Essa situação leva a injustiças. É de interesse geral que haja uma regra mais clara, que determine que a indenização tem que ser prévia à mudança do prestador de serviço, e a MP faz isso. Quem entra paga os investimentos de quem sai.


O senhor se opôs ao texto original da MP e a texto anterior, que perdeu validade. O que mudou de lá para cá?


JK – Como presidente da Sabesp, sempre me opus aos textos porque eles admitiam que os contratos fossem celebrados na escala municipal.


O texto da MP está em linha com decisões judiciais que determinam que, quando há ativos compartilhados, como estações de tratamento e adutoras, há interesse conjunto e é preciso ter governança compartilhada na prestação e na regulação do serviço.


O senador Tasso [Jereissati, PSDB-CE, relator da medida provisória] teve o mérito de definir que [o saneamento] só é de interesse local se as instalações não são compartilhadas com outra cidade. Se são, uma entidade interfederativa deve cuidar do tema.


Além disso, o texto reconheceu que a escala na prestação do serviço deve ser mantida. A Sabesp, por exemplo, serve 380 municípios, mas tem 15 unidades de negócio, o que barateia a tarifa. Se fosse condenada a ter 380 unidades, o preço subiria.


O projeto agora diz que o serviço será preferencialmente prestado por blocos de cidades, e isso é um avanço.


Mas não define quais os critérios para formar esses grupos de municípios.


JK – Não diz, mas atribui a estados e à União a responsabilidade de organizar isso. Na verdade, colocou a faca e o queijo na mão dos governadores. Eles é que poderão definir o tamanho dos blocos de cidades.


Mesmo assim, eles são contrários ao texto.


JK – É espantoso que eles assinem uma carta contra a medida provisória que permite que eles organizem os serviços. Eles é que podem definir se será licitação por município ou conjuntos de cidades.

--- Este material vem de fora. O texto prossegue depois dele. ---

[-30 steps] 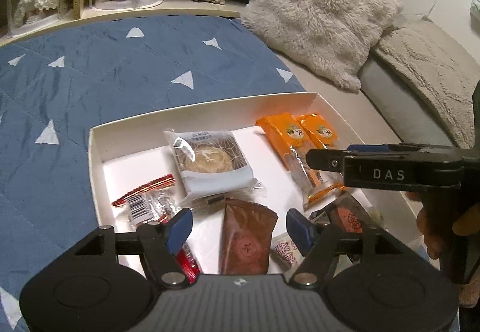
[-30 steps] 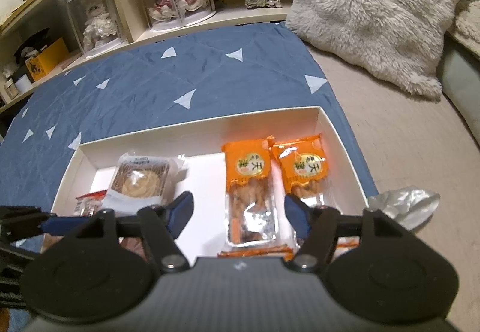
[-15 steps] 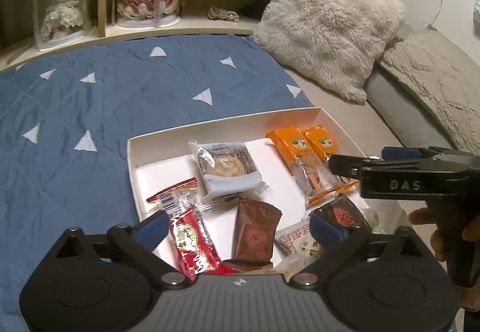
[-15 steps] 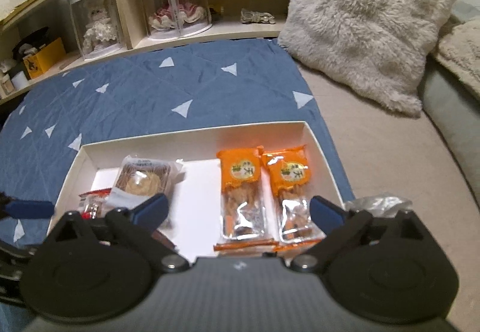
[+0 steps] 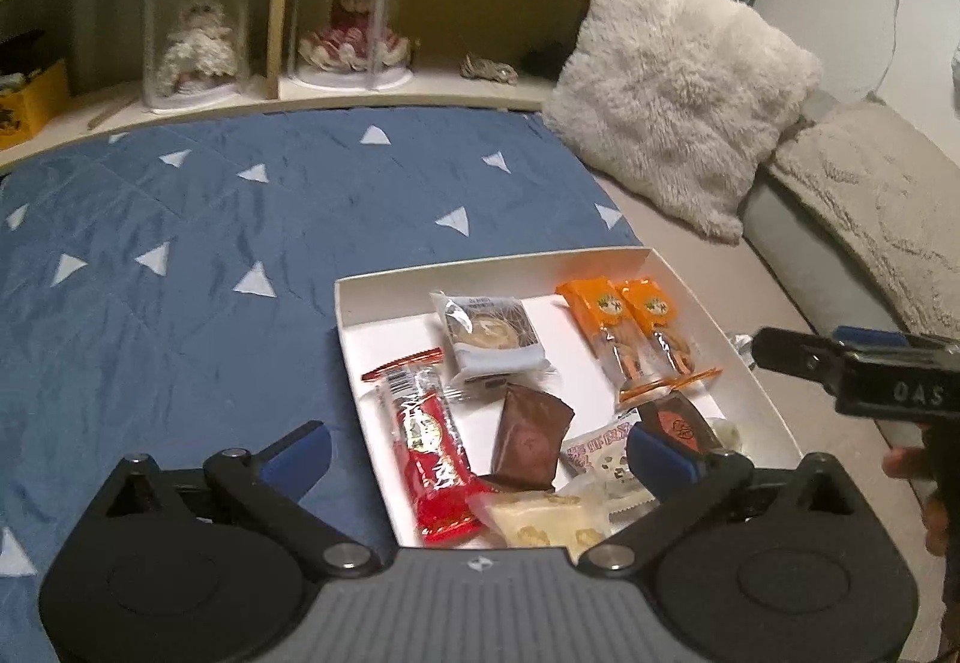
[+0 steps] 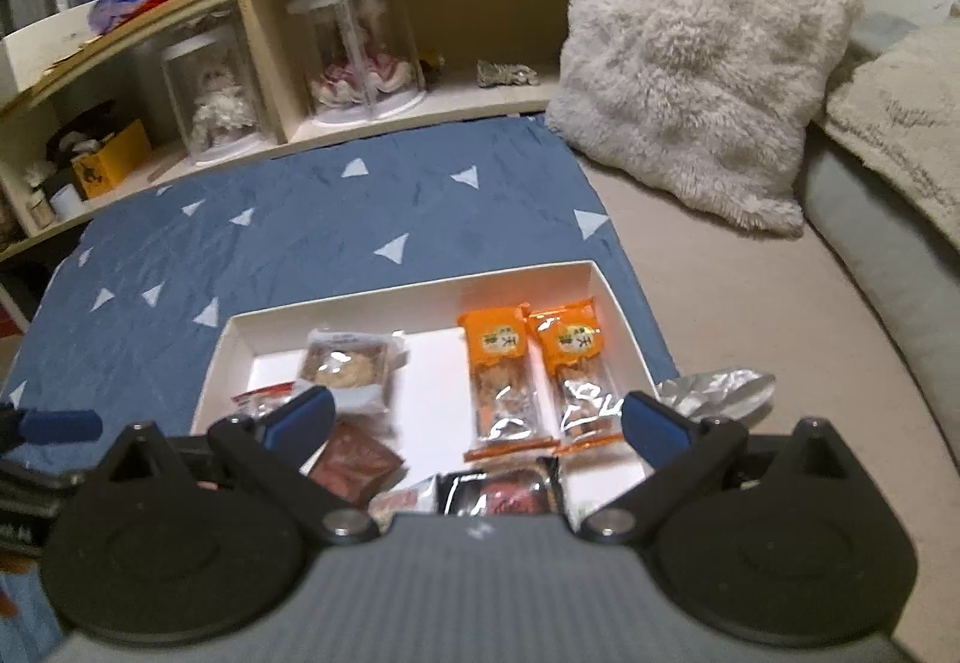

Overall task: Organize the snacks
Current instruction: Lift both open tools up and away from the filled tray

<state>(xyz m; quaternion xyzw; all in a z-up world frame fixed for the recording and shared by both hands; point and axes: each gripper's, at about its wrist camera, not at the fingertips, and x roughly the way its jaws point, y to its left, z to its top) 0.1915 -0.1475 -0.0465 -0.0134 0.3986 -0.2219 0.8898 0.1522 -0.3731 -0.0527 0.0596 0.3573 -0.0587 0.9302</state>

Podem formar conjuntos em conjuntos misturando o filé e o osso. A acusação que eu mesmo fiz muitas vezes é que, da maneira como estava o texto [sem a formação de blocos, com disputas por cidade], as empresas privadas escolheriam o filé e deixariam o osso com as estatais.


O projeto dá poder aos governadores. No limite, o estado inteiro pode ser um bloco.


A aprovação da medida provisória poderá estimular a privatização as estatais. Como o sr. vê isso?


JK – Os governadores que quiserem vender suas estatais poderão fazê-lo. Hoje, não podem porque os contratos feitos sem licitação perderiam a validade. Em uma situação de profunda crise fiscal, é surpreendente que os governadores digam não a essa possibilidade [de capitalização].


JERSON KELMAN, 71


Engenheiro civil formado pela UFRJ (Universidade Federal do Rio de Janeiro), tem doutorado em hidrologia e recursos hídricos pela Universidade Estadual do Colorado (EUA); foi presidente da Sabesp, diretor-geral da Aneel (Agência Nacional de Energia Elétrica) e presidente da ANA (Agência Nacional de Águas); preside o conselho de administração da Eneva.